_What this task involves:_ Pick out the lines in the listing below that contain the word "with" and copy them.

════════

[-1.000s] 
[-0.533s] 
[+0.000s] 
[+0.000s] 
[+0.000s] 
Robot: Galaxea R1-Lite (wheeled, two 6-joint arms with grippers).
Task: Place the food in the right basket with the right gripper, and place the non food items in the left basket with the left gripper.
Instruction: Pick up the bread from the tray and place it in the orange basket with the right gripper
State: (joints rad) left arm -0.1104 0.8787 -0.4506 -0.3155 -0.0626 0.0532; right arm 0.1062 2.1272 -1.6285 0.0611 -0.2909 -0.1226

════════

_Exercise output:_
Robot: Galaxea R1-Lite (wheeled, two 6-joint arms with grippers).
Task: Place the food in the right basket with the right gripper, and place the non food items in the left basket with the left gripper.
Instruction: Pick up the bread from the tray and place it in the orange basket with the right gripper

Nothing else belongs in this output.